## EXERCISE REQUIREMENTS
Below are several records. Retype exactly those lines running from the one with "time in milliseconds" through the one with "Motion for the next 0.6", end lines included, and no others.

## RECORDS
'''

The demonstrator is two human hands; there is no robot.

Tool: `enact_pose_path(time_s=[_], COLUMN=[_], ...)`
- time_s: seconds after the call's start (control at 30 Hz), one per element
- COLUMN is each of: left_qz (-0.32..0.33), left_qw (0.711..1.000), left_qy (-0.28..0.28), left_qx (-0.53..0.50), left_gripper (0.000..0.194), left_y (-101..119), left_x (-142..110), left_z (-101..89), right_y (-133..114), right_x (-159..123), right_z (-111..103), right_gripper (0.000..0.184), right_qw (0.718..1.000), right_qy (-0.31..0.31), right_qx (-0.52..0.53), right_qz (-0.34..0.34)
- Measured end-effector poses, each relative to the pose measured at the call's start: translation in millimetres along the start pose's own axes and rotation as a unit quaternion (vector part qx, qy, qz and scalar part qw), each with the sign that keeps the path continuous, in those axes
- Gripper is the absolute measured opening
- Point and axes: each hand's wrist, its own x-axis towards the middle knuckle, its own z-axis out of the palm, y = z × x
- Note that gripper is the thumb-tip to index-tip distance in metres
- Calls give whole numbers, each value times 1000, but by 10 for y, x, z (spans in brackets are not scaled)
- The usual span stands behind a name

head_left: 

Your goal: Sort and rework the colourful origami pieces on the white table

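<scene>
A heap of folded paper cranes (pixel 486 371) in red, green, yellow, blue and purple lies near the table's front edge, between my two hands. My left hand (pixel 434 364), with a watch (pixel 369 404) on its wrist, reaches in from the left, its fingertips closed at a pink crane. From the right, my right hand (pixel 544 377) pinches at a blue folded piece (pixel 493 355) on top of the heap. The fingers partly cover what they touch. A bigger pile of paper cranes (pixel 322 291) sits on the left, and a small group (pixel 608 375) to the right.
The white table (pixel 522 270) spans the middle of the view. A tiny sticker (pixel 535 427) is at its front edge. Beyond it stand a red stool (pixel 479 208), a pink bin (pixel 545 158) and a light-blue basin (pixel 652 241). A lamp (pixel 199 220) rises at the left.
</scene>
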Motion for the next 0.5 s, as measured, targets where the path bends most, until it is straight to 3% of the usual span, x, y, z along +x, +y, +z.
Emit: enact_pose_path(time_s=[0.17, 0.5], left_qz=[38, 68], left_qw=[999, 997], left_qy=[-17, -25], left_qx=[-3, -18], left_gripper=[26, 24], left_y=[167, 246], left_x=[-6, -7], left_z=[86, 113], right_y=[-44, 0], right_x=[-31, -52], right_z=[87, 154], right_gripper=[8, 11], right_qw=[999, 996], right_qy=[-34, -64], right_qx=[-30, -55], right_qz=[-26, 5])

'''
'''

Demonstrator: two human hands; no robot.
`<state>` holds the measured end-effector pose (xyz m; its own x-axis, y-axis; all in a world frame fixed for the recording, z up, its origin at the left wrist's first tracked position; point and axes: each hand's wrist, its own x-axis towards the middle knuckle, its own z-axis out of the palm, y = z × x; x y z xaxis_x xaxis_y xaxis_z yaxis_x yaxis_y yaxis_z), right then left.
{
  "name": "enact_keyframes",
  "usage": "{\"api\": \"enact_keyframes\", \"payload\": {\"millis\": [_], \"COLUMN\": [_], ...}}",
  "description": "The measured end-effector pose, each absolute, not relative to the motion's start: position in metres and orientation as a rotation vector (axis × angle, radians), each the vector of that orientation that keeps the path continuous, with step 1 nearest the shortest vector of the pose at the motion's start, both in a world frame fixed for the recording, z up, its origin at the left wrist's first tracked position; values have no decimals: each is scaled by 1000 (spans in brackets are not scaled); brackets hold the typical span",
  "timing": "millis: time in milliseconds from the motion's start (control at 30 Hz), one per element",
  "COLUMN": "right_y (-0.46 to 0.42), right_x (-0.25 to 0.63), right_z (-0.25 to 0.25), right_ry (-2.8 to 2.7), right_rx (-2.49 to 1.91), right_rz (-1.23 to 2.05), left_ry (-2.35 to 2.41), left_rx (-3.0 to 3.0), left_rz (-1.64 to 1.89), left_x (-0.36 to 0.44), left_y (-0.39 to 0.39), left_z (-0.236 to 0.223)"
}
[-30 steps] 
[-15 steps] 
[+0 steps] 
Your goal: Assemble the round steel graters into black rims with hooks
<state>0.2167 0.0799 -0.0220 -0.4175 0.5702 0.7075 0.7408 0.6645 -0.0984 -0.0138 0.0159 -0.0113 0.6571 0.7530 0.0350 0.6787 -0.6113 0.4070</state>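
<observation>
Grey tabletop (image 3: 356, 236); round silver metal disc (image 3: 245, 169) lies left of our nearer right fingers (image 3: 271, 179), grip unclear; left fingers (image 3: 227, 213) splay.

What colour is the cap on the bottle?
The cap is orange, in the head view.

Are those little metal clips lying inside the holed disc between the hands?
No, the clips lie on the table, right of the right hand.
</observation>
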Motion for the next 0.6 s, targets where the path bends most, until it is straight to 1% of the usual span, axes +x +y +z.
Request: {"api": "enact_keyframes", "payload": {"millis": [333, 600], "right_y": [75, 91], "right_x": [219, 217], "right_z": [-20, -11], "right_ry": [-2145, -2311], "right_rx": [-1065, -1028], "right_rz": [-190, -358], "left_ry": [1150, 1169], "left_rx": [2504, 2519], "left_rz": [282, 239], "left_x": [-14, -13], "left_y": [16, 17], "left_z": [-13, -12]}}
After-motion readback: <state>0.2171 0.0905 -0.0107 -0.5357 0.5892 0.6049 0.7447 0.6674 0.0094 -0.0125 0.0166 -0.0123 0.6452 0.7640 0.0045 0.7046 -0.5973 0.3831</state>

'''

## TASK SOLUTION
  "timing": "millis: time in milliseconds from the motion's start (control at 30 Hz), one per element",
  "COLUMN": "right_y (-0.46 to 0.42), right_x (-0.25 to 0.63), right_z (-0.25 to 0.25), right_ry (-2.8 to 2.7), right_rx (-2.49 to 1.91), right_rz (-1.23 to 2.05), left_ry (-2.35 to 2.41), left_rx (-3.0 to 3.0), left_rz (-1.64 to 1.89), left_x (-0.36 to 0.44), left_y (-0.39 to 0.39), left_z (-0.236 to 0.223)"
}
[-30 steps] 
[-15 steps] 
[+0 steps] 
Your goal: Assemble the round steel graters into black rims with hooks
<state>0.2167 0.0799 -0.0220 -0.4175 0.5702 0.7075 0.7408 0.6645 -0.0984 -0.0138 0.0159 -0.0113 0.6571 0.7530 0.0350 0.6787 -0.6113 0.4070</state>
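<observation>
Grey tabletop (image 3: 356, 236); round silver metal disc (image 3: 245, 169) lies left of our nearer right fingers (image 3: 271, 179), grip unclear; left fingers (image 3: 227, 213) splay.

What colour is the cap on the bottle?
The cap is orange, in the head view.

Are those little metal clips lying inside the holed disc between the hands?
No, the clips lie on the table, right of the right hand.
</observation>
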Motion for the next 0.6 s, targets where the path bends most, until it is straight to 1% of the usual span, axes +x +y +z.

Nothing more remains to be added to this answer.